Step 2. Choose baseConnector or baseConnectorRWMutex
Use baseConnector when:
- The connector does not perform long-running read operations under lock
- Or read operations modify state (e.g.,
lastReadID) and require exclusive access
Use baseConnectorRWMutex when:
- The connector performs long-running read operations (DB queries)
- These operations only read
connandclosed, do not modify them - You need
Connect/Closeto not block during queries
Step 3. Implement Source Connector
With baseConnector (simple case)
// internal/connectors/mydb.go
package connectors
import (
"context"
"fmt"
v1 "github.com/dataflow-operator/dataflow/api/v1"
"github.com/dataflow-operator/dataflow/internal/types"
"github.com/go-logr/logr"
)
type MyDBSourceConnector struct {
baseConnector
config *v1.MyDBSourceSpec
conn *MyDBConnection
logger logr.Logger
}
func NewMyDBSourceConnector(config *v1.MyDBSourceSpec) *MyDBSourceConnector {
return &MyDBSourceConnector{
config: config,
logger: logr.Discard(),
}
}
func (c *MyDBSourceConnector) SetLogger(logger logr.Logger) {
c.logger = logger
}
func (c *MyDBSourceConnector) Connect(ctx context.Context) error {
if !c.guardConnect() {
return fmt.Errorf("connector is closed")
}
defer c.Unlock()
c.logger.Info("Connecting to MyDB", "table", c.config.Table)
conn, err := connectToMyDB(ctx, c.config.ConnectionString)
if err != nil {
return fmt.Errorf("failed to connect: %w", err)
}
c.conn = conn
c.logger.Info("Successfully connected to MyDB", "table", c.config.Table)
return nil
}
func (c *MyDBSourceConnector) Read(ctx context.Context) (<-chan *types.Message, error) {
if c.conn == nil {
return nil, fmt.Errorf("not connected, call Connect first")
}
// ... read implementation
return msgChan, nil
}
func (c *MyDBSourceConnector) Close() error {
if c.guardClose() {
return nil
}
defer c.Unlock()
c.logger.Info("Closing MyDB source connection", "table", c.config.Table)
if c.conn != nil {
return c.conn.Close()
}
return nil
}
With baseConnectorRWMutex (long-running reads)

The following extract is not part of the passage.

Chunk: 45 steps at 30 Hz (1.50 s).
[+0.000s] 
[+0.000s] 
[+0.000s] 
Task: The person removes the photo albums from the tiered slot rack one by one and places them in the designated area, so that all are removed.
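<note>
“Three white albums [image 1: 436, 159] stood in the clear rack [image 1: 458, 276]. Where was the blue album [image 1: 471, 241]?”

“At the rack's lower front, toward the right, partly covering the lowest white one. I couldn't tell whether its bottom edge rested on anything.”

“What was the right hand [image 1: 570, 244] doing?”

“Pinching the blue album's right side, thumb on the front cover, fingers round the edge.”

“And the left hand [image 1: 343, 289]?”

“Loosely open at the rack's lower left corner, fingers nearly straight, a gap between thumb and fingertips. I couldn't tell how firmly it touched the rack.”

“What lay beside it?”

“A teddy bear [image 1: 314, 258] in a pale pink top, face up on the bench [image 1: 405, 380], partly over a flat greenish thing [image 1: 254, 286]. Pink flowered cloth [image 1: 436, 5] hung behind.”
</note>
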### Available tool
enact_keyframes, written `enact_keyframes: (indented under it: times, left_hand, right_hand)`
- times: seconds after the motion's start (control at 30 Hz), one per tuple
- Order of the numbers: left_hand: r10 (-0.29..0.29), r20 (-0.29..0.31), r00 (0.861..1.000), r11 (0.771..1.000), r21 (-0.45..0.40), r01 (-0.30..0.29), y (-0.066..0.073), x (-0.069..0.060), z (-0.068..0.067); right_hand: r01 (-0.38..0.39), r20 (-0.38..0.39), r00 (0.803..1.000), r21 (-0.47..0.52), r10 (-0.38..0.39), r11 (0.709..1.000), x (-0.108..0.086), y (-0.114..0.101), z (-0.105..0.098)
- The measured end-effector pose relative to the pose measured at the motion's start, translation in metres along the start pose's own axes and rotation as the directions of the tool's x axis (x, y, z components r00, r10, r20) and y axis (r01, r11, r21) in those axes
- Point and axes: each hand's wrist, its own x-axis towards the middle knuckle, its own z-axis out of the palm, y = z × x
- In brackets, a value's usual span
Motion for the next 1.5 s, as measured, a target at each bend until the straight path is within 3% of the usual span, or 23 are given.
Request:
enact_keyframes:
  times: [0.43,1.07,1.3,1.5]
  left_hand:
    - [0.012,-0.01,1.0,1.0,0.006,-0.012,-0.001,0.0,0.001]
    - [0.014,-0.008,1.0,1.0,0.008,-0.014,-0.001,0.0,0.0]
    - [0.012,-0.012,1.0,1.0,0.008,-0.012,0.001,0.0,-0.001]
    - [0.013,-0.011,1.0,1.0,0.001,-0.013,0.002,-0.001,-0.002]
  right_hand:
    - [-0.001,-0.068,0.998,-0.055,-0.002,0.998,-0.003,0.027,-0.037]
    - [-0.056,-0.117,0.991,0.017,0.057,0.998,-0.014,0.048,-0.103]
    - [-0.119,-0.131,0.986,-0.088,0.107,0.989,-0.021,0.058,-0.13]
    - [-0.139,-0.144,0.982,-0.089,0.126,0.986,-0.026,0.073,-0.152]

When readRows runs a long query and should not block Connect/Close:
type MyDBSourceConnector struct {
baseConnectorRWMutex
config *v1.MyDBSourceSpec
conn *MyDBConnection
logger logr.Logger
}
func (c *MyDBSourceConnector) readRows(ctx context.Context, msgChan chan *types.Message) {
// RLock — does not block Connect/Close
c.RLock()
if c.Closed() {
c.RUnlock()
return
}
conn := c.conn
c.RUnlock()
if conn == nil {
return
}
// Long query runs WITHOUT holding the lock
rows, err := conn.QueryContext(ctx, "SELECT * FROM ...")
// ...
}
Step 4. Implement Sink Connector
type MyDBSinkConnector struct {
baseConnector
config *v1.MyDBSinkSpec
conn *MyDBConnection
logger logr.Logger
}
func (c *MyDBSinkConnector) Connect(ctx context.Context) error {
if !c.guardConnect() {
return fmt.Errorf("connector is closed")
}
defer c.Unlock()
c.logger.Info("Connecting to MyDB", "table", c.config.Table)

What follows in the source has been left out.